DIRECTIONS FOR THIS TASK
Transcribe the listing that follows exactly, from its first line to its last.

+++ GIVEN INFORMATION

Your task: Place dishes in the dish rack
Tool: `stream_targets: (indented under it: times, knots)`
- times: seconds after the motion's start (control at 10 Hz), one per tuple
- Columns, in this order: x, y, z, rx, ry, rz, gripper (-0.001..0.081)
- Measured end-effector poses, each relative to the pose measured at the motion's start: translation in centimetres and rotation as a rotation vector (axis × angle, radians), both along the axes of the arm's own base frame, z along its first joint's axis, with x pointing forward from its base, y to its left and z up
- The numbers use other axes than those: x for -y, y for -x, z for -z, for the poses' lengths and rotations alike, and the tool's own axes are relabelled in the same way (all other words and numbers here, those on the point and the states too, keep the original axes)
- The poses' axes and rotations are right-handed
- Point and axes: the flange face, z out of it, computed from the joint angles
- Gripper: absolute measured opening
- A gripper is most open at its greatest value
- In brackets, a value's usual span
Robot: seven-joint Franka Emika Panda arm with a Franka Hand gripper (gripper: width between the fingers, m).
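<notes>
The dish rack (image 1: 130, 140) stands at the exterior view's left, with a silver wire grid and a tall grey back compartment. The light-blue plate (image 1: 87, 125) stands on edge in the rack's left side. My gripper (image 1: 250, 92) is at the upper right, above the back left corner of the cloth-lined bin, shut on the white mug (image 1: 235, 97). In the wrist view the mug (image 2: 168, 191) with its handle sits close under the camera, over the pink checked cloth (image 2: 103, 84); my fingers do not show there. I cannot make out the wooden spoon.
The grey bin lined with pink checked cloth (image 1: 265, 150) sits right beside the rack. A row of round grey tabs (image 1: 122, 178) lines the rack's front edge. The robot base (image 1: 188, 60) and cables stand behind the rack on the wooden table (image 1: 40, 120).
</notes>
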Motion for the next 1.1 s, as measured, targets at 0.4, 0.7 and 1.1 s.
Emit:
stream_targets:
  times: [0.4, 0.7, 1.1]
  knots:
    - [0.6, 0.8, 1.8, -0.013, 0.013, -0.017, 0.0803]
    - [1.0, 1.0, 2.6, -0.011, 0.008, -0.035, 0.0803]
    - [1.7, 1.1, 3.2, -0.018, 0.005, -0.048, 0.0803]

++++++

ANSWER SPACE
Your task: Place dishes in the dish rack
Tool: `stream_targets: (indented under it: times, knots)`
- times: seconds after the motion's start (control at 10 Hz), one per tuple
- Columns, in this order: x, y, z, rx, ry, rz, gripper (-0.001..0.081)
- Measured end-effector poses, each relative to the pose measured at the motion's start: translation in centimetres and rotation as a rotation vector (axis × angle, radians), both along the axes of the arm's own base frame, z along its first joint's axis, with x pointing forward from its base, y to its left and z up
- The numbers use other axes than those: x for -y, y for -x, z for -z, for the poses' lengths and rotations alike, and the tool's own axes are relabelled in the same way (all other words and numbers here, those on the point and the states too, keep the original axes)
- The poses' axes and rotations are right-handed
- Point and axes: the flange face, z out of it, computed from the joint angles
- Gripper: absolute measured opening
- A gripper is most open at its greatest value
- In brackets, a value's usual span
Robot: seven-joint Franka Emika Panda arm with a Franka Hand gripper (gripper: width between the fingers, m).
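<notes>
The dish rack (image 1: 130, 140) stands at the exterior view's left, with a silver wire grid and a tall grey back compartment. The light-blue plate (image 1: 87, 125) stands on edge in the rack's left side. My gripper (image 1: 250, 92) is at the upper right, above the back left corner of the cloth-lined bin, shut on the white mug (image 1: 235, 97). In the wrist view the mug (image 2: 168, 191) with its handle sits close under the camera, over the pink checked cloth (image 2: 103, 84); my fingers do not show there. I cannot make out the wooden spoon.
The grey bin lined with pink checked cloth (image 1: 265, 150) sits right beside the rack. A row of round grey tabs (image 1: 122, 178) lines the rack's front edge. The robot base (image 1: 188, 60) and cables stand behind the rack on the wooden table (image 1: 40, 120).
</notes>
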Motion for the next 1.1 s, as measured, targets at 0.4, 0.7 and 1.1 s.
Emit:
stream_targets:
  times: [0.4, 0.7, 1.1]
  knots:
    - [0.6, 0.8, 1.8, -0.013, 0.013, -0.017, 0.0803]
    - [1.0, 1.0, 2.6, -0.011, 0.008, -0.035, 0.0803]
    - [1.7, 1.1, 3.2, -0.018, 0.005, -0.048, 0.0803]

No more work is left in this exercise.